Work to be completed: Within the listing below, the lines to output run from the one containing "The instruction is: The" through the one containing "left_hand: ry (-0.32"; copy them exactly and nothing else.

-------------------------

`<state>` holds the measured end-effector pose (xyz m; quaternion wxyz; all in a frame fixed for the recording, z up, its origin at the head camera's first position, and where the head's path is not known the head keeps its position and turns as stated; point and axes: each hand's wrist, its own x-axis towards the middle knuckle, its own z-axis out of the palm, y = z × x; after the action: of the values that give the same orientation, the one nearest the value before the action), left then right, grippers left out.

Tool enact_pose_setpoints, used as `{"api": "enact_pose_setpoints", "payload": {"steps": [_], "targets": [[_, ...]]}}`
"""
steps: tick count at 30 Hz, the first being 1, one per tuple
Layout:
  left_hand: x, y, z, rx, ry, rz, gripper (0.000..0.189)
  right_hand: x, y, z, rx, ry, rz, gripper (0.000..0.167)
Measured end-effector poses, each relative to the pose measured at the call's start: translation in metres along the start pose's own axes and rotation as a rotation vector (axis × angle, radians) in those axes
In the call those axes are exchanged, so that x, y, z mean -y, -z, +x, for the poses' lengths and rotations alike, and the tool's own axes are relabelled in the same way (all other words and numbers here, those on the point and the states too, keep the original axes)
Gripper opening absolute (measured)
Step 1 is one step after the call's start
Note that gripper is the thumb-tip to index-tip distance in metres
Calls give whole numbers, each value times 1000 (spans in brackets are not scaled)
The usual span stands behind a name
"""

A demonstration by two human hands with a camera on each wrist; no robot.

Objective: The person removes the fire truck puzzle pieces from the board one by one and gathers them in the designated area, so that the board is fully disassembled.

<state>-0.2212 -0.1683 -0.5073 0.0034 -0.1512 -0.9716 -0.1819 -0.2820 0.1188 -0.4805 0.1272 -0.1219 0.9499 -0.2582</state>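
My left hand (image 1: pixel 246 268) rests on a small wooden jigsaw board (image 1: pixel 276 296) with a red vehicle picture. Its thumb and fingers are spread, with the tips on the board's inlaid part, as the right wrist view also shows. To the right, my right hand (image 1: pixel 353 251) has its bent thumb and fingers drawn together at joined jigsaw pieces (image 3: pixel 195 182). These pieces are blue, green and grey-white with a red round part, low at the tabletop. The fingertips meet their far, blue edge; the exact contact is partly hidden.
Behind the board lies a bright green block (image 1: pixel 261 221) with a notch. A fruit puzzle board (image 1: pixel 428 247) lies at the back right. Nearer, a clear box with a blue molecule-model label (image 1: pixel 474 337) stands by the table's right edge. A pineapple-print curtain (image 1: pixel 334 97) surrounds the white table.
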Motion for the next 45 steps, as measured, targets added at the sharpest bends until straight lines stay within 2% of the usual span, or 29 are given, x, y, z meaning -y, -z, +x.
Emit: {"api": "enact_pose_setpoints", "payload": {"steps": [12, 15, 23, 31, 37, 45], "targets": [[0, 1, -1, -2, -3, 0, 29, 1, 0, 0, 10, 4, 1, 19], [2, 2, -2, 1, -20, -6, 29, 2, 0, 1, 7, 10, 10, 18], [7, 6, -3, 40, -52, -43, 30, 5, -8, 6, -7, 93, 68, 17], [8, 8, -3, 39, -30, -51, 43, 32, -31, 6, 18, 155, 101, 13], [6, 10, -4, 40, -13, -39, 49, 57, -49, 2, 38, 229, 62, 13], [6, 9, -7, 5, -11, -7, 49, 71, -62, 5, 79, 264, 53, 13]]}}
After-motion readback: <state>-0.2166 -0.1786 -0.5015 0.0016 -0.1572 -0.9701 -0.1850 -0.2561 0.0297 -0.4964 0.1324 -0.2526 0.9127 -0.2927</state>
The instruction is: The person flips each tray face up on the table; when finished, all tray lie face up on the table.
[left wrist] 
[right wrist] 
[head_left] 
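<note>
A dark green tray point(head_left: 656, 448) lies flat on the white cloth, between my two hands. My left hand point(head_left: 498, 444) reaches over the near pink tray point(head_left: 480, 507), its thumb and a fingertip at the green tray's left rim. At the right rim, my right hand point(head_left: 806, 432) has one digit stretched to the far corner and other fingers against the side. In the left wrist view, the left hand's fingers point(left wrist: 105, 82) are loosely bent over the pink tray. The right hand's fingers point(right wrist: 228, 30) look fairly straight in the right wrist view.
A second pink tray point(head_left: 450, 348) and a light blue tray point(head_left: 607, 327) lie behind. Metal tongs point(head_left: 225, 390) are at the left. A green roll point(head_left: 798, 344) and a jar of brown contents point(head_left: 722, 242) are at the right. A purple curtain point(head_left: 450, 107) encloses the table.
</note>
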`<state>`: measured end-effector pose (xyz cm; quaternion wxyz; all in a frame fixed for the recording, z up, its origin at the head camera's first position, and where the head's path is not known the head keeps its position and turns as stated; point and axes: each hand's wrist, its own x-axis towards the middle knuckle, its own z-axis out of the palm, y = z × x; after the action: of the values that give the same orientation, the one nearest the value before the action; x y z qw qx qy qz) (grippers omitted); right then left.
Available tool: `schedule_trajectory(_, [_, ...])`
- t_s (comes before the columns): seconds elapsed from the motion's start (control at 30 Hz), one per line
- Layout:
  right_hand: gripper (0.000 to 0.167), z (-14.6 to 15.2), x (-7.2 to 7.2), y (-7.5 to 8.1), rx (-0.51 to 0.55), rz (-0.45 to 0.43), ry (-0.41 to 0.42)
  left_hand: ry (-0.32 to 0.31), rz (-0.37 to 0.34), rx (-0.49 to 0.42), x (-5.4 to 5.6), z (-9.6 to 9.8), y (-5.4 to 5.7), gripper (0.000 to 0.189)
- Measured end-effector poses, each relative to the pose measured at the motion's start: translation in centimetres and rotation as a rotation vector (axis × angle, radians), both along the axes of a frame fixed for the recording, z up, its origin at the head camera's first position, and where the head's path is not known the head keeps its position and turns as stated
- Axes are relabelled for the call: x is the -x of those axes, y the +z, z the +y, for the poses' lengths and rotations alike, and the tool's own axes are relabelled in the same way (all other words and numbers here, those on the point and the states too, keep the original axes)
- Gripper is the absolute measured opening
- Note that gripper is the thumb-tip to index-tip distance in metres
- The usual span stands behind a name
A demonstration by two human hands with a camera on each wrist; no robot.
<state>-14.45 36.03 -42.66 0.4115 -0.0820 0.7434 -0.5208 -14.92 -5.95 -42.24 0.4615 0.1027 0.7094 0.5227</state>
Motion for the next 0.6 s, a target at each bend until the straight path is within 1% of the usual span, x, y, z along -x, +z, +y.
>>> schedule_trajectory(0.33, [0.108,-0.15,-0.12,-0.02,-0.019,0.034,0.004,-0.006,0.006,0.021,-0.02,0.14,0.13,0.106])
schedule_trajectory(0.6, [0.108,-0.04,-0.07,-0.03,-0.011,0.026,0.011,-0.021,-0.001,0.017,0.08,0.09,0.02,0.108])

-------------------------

Reply:
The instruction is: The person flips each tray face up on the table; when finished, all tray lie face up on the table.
[left wrist] 
[right wrist] 
[head_left] 
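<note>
A dark green tray point(head_left: 656, 448) lies flat on the white cloth, between my two hands. My left hand point(head_left: 498, 444) reaches over the near pink tray point(head_left: 480, 507), its thumb and a fingertip at the green tray's left rim. At the right rim, my right hand point(head_left: 806, 432) has one digit stretched to the far corner and other fingers against the side. In the left wrist view, the left hand's fingers point(left wrist: 105, 82) are loosely bent over the pink tray. The right hand's fingers point(right wrist: 228, 30) look fairly straight in the right wrist view.
A second pink tray point(head_left: 450, 348) and a light blue tray point(head_left: 607, 327) lie behind. Metal tongs point(head_left: 225, 390) are at the left. A green roll point(head_left: 798, 344) and a jar of brown contents point(head_left: 722, 242) are at the right. A purple curtain point(head_left: 450, 107) encloses the table.
</note>
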`<state>`: measured end-effector pose (xyz cm; quaternion wxyz; all in a frame fixed for the recording, z up, its origin at the head camera's first position, and where the head's path is not known the head keeps its position and turns as stated; point and axes: each hand's wrist, its own x-axis towards the middle knuckle, its own z-axis out of the palm, y = z × x; after the action: of the values that give the same orientation, the one nearest the value before the action; x y z qw qx qy qz) (grippers omitted); right then left.
Available tool: `schedule_trajectory(_, [_, ...])`
- t_s (comes before the columns): seconds elapsed from the motion's start (control at 30 Hz), one per line
- Layout:
  right_hand: gripper (0.000 to 0.167), z (-14.6 to 15.2), x (-7.2 to 7.2), y (-7.5 to 8.1), rx (-0.51 to 0.55), rz (-0.45 to 0.43), ry (-0.41 to 0.42)
  left_hand: ry (-0.32 to 0.31), rz (-0.37 to 0.34), rx (-0.49 to 0.42), x (-5.4 to 5.6), z (-9.6 to 9.8), y (-5.4 to 5.7), gripper (0.000 to 0.189)

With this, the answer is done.